Danke schön aber Ich brauche keine Hilfe mehr. Ich hab es auf meine Art behoben. Den Server für solche rechnungen zu benutzen ist unsinn.


----------



## Gimmick (24. März 2018)

BloodSteam schrieb:


> Danke schön aber Ich brauche keine Hilfe mehr. Ich hab es auf meine Art behoben.
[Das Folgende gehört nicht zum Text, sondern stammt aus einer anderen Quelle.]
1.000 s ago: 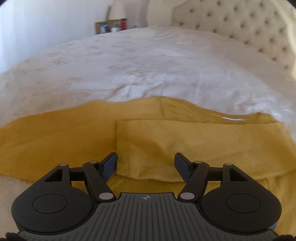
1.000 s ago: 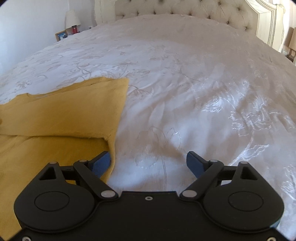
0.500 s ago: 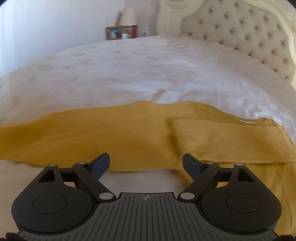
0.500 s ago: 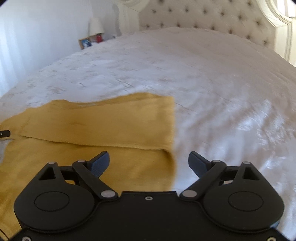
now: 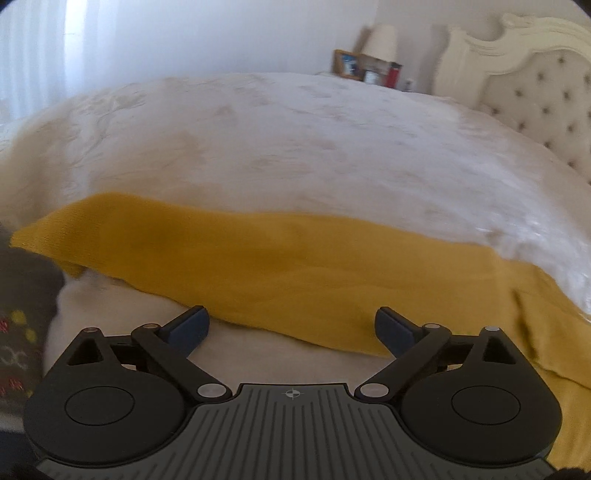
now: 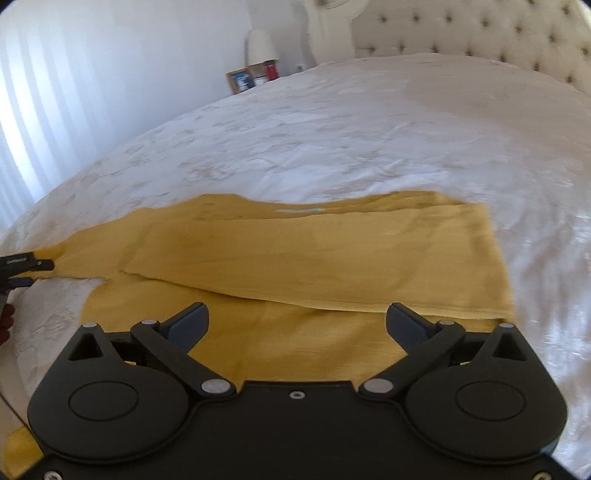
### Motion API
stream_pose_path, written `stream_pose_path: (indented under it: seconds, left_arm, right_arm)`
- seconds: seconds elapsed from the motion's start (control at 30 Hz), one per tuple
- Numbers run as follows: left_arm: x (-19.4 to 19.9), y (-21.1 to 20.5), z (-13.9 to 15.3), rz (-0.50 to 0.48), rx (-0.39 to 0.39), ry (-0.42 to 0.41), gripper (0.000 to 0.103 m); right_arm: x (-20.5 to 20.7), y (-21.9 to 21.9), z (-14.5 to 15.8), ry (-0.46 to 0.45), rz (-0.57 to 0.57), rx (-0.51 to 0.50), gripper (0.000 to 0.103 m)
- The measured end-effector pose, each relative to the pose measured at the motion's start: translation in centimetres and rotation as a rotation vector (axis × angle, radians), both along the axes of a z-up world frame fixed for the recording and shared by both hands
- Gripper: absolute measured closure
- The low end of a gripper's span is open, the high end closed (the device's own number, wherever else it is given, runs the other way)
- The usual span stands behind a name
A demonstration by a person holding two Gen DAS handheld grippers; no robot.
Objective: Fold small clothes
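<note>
A mustard-yellow knitted garment lies flat on the white bedspread, with one sleeve folded across its body. In the left wrist view its other sleeve stretches out to the left, the cuff near the bed's edge. My left gripper is open and empty, just in front of that sleeve's near edge. My right gripper is open and empty, over the garment's lower body. The left gripper also shows at the right wrist view's left edge, by the sleeve.
A tufted cream headboard stands at the far end of the bed. A nightstand with a lamp, a picture frame and a red can is at the back. A dark patterned cloth lies off the bed's left edge.
Both grippers have swung to the left. The left one went from the folded sleeve to the outstretched sleeve and opened wider. The right one moved from the garment's right edge to over its body.
</note>
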State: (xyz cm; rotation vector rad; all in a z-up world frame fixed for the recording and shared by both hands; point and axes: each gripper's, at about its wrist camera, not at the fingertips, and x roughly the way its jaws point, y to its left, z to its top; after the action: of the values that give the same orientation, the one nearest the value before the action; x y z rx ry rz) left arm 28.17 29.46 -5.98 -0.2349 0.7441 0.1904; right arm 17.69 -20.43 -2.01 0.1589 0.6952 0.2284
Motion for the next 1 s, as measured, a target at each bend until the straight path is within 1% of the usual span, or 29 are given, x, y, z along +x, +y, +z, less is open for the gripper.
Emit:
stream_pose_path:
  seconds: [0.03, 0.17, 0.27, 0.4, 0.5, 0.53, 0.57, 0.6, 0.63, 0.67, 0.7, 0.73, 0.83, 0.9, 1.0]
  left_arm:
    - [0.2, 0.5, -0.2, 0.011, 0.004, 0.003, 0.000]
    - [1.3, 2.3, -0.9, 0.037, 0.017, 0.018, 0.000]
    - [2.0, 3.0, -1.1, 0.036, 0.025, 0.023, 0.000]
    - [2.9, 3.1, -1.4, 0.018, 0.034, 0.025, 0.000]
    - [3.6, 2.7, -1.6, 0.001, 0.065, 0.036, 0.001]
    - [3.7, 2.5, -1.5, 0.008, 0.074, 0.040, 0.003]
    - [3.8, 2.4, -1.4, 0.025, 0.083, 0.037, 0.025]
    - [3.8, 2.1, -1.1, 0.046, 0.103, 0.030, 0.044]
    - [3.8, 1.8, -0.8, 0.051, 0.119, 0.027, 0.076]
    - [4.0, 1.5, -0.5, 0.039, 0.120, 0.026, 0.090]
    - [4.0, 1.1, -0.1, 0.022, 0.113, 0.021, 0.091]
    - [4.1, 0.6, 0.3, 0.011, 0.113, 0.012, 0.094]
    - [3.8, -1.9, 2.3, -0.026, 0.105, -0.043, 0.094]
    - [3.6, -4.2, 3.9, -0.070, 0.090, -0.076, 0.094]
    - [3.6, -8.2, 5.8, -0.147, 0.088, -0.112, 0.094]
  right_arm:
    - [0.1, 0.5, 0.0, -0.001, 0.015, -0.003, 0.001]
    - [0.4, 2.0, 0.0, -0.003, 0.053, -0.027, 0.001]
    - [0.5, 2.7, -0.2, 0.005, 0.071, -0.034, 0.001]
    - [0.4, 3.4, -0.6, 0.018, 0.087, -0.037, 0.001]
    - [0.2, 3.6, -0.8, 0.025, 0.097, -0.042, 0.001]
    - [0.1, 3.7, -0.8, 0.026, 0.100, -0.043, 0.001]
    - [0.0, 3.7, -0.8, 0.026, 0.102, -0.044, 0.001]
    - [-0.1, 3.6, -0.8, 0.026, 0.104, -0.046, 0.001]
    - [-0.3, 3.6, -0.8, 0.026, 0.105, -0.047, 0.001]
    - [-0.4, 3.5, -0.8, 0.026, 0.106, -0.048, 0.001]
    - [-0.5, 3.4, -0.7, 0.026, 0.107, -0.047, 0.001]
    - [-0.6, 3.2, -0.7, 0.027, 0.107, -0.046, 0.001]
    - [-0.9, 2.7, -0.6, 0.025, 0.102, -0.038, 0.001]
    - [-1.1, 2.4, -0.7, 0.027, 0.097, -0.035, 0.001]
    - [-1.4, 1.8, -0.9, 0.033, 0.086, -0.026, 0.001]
Den Server für solche rechnungen zu benutzen ist unsinn.



Es ist dann kein Unsinn, wenn die Datenbank aktuell sein muss und/oder beim Ergebnis nicht betrogen werden darf .


----------



## BloodSteam (24. März 2018)

Gimmick schrieb:


> Es ist dann kein Unsinn, wenn die Datenbank aktuell sein muss und/oder beim Ergebnis nicht betrogen werden darf .



Wenn du auf meiner Seite was rechnest dann betrügst du mich oder dich selber wenn du was im Script änderst?


----------



## Gimmick (24. März 2018)

BloodSteam schrieb:


> Wenn du auf meiner Seite was rechnest dann betrügst du mich oder dich selber wenn du was im Script änderst?



Hm? Ich weiß nicht, was Du da genau machst, oder was am Ende dabei rauskommen soll. Ich wollte nur darauf aufmerksam machen, dass die Sinnigkeit von Server/Client vom Vorhaben abhängt .


----------